Cuando entró por la puerta supe que aquella noche sería especial. Su penetrante mirada recorrió todo mi cuerpo. Me había vestido para la ocasión, tejanos ajustados, una camiseta minúscula…aunque donde su mirada se detuvo curiosamente fue en mis pies. Su desnudez sobre el parqué le atrajo poderosamente. En realidad era una indumentaria informalmente estudiada, en especial los pies desnudos sobre la madera del suelo…
A pesar de la brevedad de nuestra relación, la sensación era de un conocimiento mutuo intenso, muy intenso. Por momentos temía despertar de aquel sueño que apenas hacía unas semanas había comenzado. Raúl era tierno, dulce, pausado, era el día con sus rayos de sol … yo la noche con sus tinieblas, sus oscuridades, sus miedos. En estas pocas semanas mi vida había tomado un nuevo rumbo hacia la paz, la serenidad, la calma. Y sabía que esta noche sucedería.
Me besó intensamente, sin apenas darme tiempo a cerrar la puerta, sus gruesos labios se apoderaron de mi boca con una suavidad salvaje. Acaricié sus ondulados cabellos por detrás de la nuca mientras me aferraba a su cuerpo. El fuego de la chimenea nos recibió en el salón y caímos sobre la alfombra absolutamente entregados.
Como retando a la cuarentena que nos acechaba a ambos, nos besamos y acariciamos como dos adolescentes, con la pasión con que aman los amantes, ocultos, furtivos, prohibidos…Lentamente fuimos descubriendo la desnudez de nuestros cuerpos y fundiéndonos en un solo ser.

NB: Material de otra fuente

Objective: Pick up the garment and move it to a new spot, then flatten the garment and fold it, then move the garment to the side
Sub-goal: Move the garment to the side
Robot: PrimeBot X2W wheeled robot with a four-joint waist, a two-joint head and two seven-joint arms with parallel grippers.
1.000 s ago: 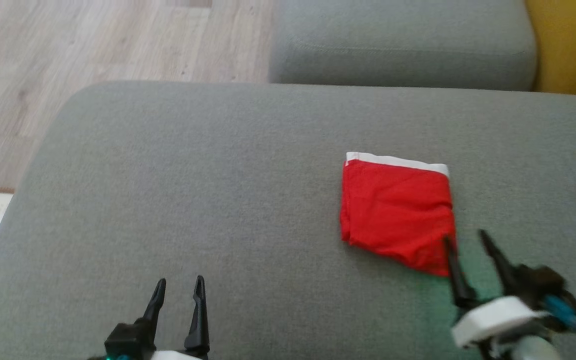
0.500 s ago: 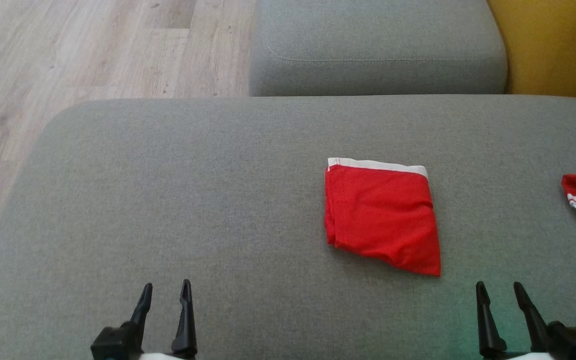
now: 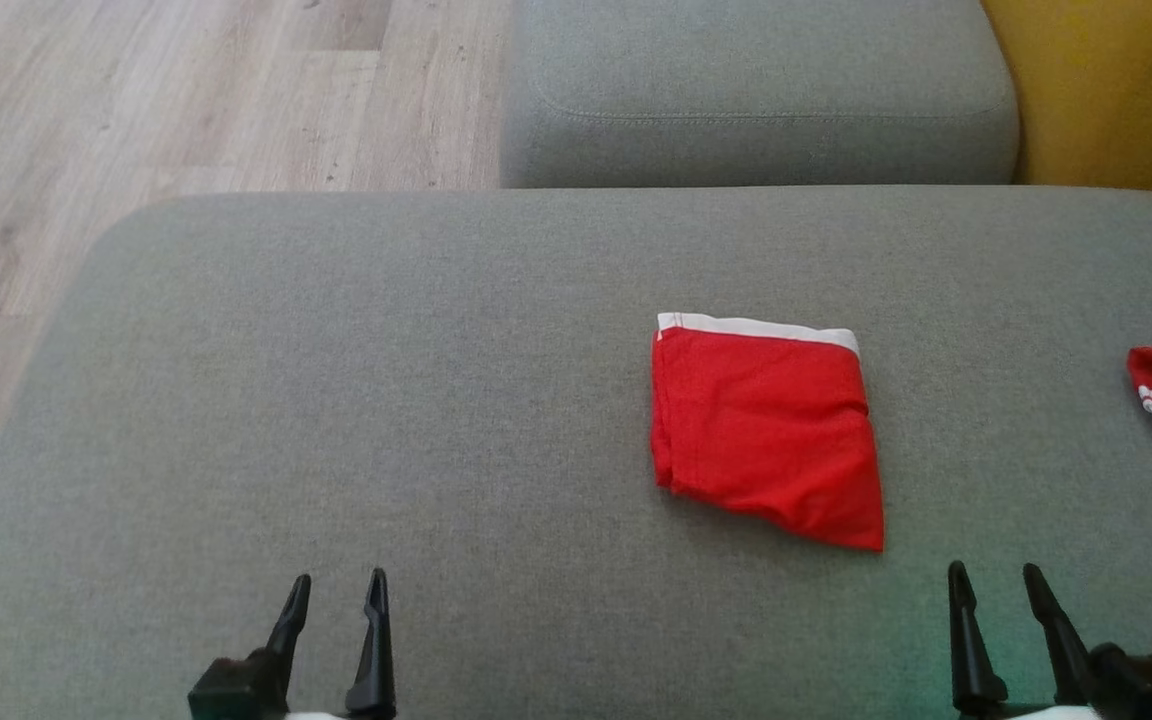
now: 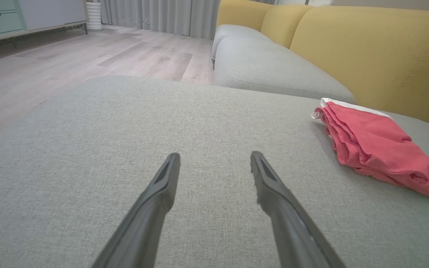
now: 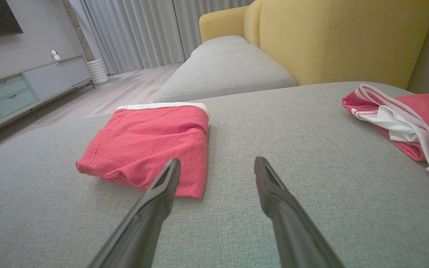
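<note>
R gripper [image 3: 993,567], a sec. ago at the near corner of the red garment [image 3: 764,435], has drawn back to rest, jaws apart & empty; L gripper [image 3: 338,576] likewise apart, idle. Garment lies folded on the grey cushion [image 3: 386,400], right of centre, clear of both grippers. Fold & placement look done, i.e. task approx. complete.

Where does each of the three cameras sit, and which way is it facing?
Head view: high, looking down on the grey cushion; left gripper and right gripper at the bottom edge.
Left wrist view: low, along left gripper's fingers; folded red garment at right.
Right wrist view: low, along right gripper's fingers; garment at left.
Shared: all show the garment.
</note>
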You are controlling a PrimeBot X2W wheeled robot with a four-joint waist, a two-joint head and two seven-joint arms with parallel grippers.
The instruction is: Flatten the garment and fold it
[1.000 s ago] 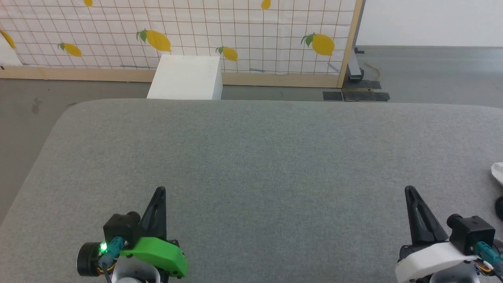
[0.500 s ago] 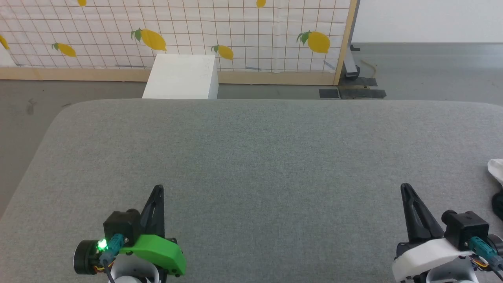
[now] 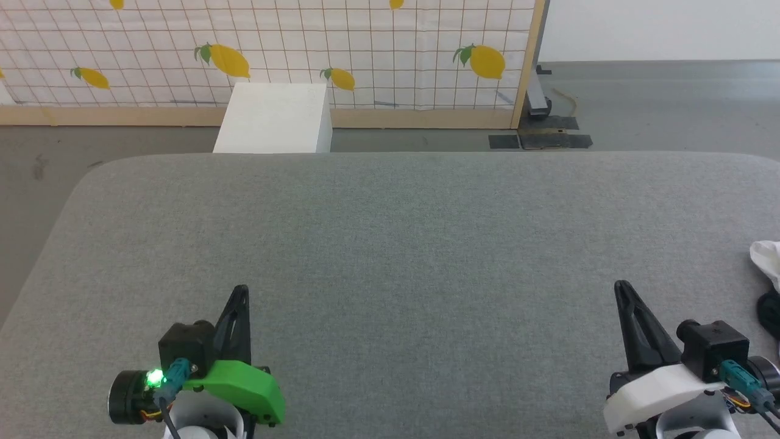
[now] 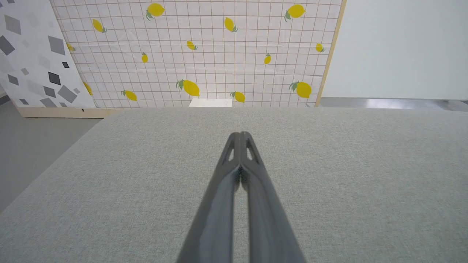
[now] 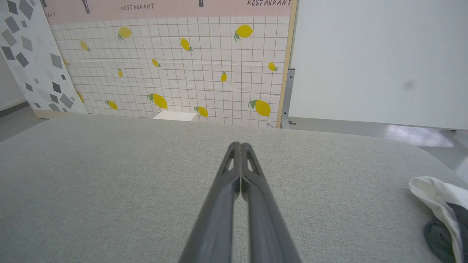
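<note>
The garment (image 3: 768, 277) lies bunched at the far right edge of the grey table, with only a white fold and a dark patch showing; the right wrist view catches the garment (image 5: 440, 208) at its lower right, crumpled, white with black. My right gripper (image 3: 621, 286) is shut and empty, hovering over bare table well left of the garment; its tips (image 5: 239, 145) are pressed together. My left gripper (image 3: 241, 289) is shut at the lower left with nothing held, tips (image 4: 239, 134) touching.
The grey fabric-covered table (image 3: 390, 231) spans the head view, with rounded far corners. Behind it stands a white box (image 3: 274, 119) on the floor before a lemon-print panel (image 3: 274, 49). Grey floor lies to the left and far right.
The whole head view has shifted slightly, so the camera turned rightward; a bit more of the garment shows at the right edge. Both grippers keep their pose and stay shut.
</note>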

Deliberadamente me situé sobre él, le besé con ternura y con lentitud, fui deslizando mis labios por su pecho, su ombligo, como en mis sueños, hasta llegar a mi objetivo, erguido, desafiante, lo tomé con una de mis manos mientras la otra acariciaba. apenas con las yemas de los dedos, la parte interna de sus muslos. Gimió intensamente. Paseé infinitamente la punta de mi húmeda lengua por aquel miembro que tantas veces había adivinado en mi imaginación. Su respiración se agitaba mientras apretaba con fuerza la base de mi conquista. Lentamente la tomé entre mis labios y suavemente la fui introduciendo en mi boca mientras mi lengua la recorría con movimientos serpenteantes. Su respiración se hacía cada vez más intensa, las convulsiones de aquel miembro me excitaban hasta tal punto que hubiese entregado el alma al diablo con tal de que aquel momento no acabara nunca, era fuerte, fuerte… y sumamente suave...
Consciente de que en segundos un torrente brotaría irremediablemente, Raúl me apartó con la delicadeza que él y sólo él es capaz de transmitir, apretó casi con violencia el objeto de mi deseo y respiró hondo. Me besó dulcemente y entonces fui yo quien se dejó caer sobre la alfombra, junto al fuego, que vivo, alumbraba lo irremediable. Besó, acarició, lamió cada poro de mi piel, suavemente, a momentos de forma desesperante, hasta llegar al punto de su conquista. Ahí se detuvo, lo besó una y mil veces, lo humedeció muy lentamente y fue introduciendo su lengua mientras mi cabeza se arqueaba haciendo una lasciva sombra con el fuego. Mientras sus labios y su lengua me enloquecían, sus dedos, primero uno, después dos…iniciaron un delirante baile en mi interior camino hacia la locura. Entre nubes noté como se incorporaba y acercaba apenas su cima hacia mi, quedamente conquistó mi interior, sentí como se apoderaba de mi un desesperante deseo de tenerlo todo…intenté atraerlo hacia mi… fue entonces cuando sus embates nos llevaron a la cresta, a la cúspide, al cenit.
Vencidos, nos abrazamos junto al calor de la chimenea mientras nos mirábamos sin necesidad de decir nada. Raúl acariciaba mi incipiente barba, con mi mirada fija en su mirada me preguntaba si acaso mi esposa podría llegar a entenderlo.